**YOUR INSTRUCTIONS**
Starting with the line below that holds "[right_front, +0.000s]" and stopping after the line that holds "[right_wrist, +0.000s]", transcribe the lines exactly, leaving out all pictures.

#####

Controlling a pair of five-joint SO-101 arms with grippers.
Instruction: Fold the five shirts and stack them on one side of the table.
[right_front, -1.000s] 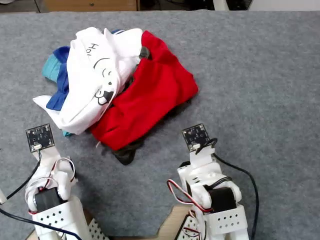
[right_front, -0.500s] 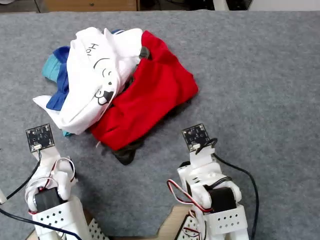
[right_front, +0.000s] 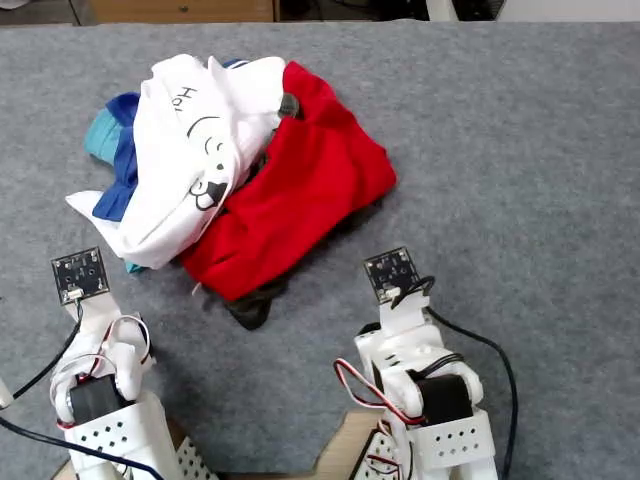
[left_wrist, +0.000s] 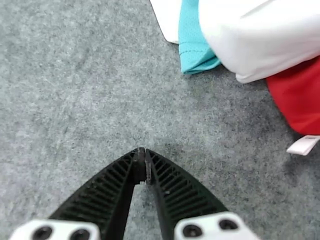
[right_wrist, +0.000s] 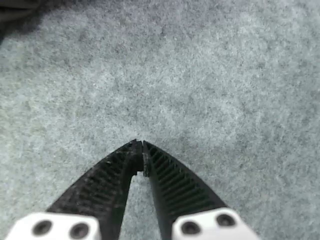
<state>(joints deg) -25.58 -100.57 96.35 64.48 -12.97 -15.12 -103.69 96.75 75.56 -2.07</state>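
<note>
Worktop (right_front: 500, 150): mottled grey felt.
White shirt (right_front: 190, 160): white, with black line drawing and lettering.
Red shirt (right_front: 290, 200): plain red.
Blue shirt (right_front: 120, 170): royal blue.
Teal shirt (right_front: 100, 140): teal.
Black shirt (right_front: 250, 305): black.
Left tool (left_wrist: 140, 156), right tool (right_wrist: 140, 148): ribbed black, white housing.

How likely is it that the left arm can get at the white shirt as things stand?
Probably yes: the shut left gripper sits over bare grey felt, and the white shirt lies uncovered just ahead, with nothing between.
</note>
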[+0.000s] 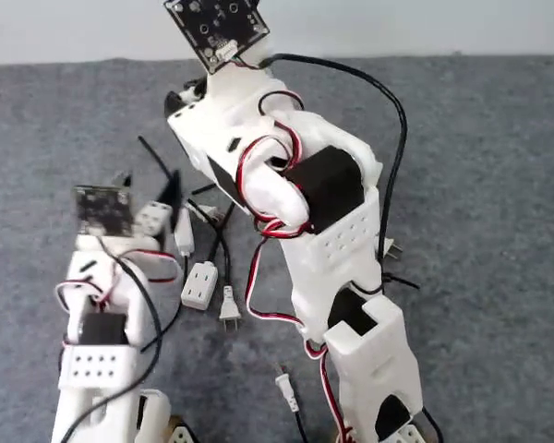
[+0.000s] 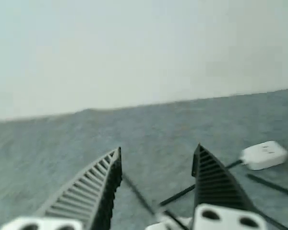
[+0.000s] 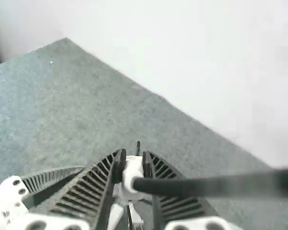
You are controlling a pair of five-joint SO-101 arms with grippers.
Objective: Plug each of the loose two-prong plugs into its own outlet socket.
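From above, seeing an outlet socket lying on the carpet between the arms, a loose plug just beside it; through the left wrist, finding the left gripper gaping wide, holding nothing; through the right wrist, watching the right gripper clamping a white plug, likely carrying it, next lining prongs up with slots

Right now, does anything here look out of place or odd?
The white plug held in the right end effector has its black cord running sideways across that end effector, where it might snag. Nothing else stands out.
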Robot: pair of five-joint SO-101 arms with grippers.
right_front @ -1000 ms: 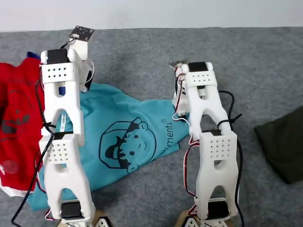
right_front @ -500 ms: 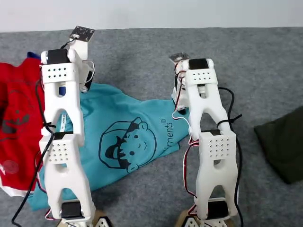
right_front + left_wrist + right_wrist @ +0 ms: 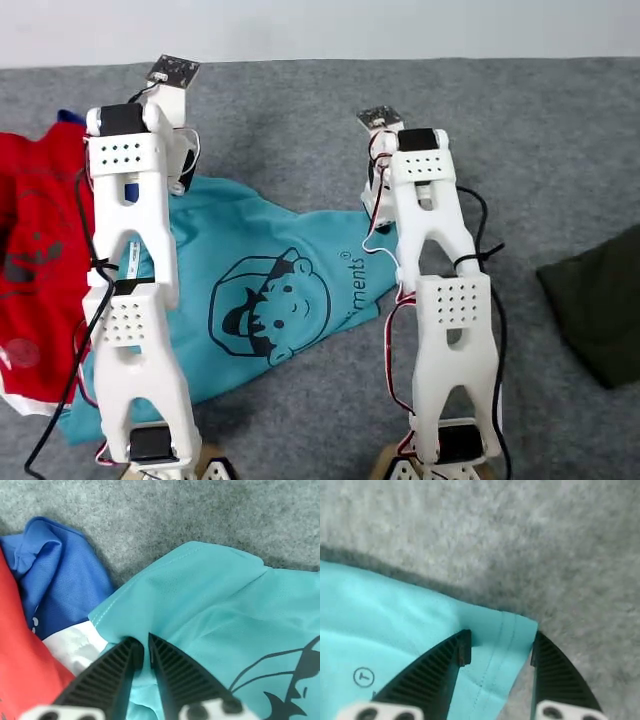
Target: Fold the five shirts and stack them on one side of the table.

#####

**OUTPUT FOR THIS EXERCISE**
[right_front, +0.000s] 
[left_wrist, +0.000s] 
[right_wrist, +0.000s] 

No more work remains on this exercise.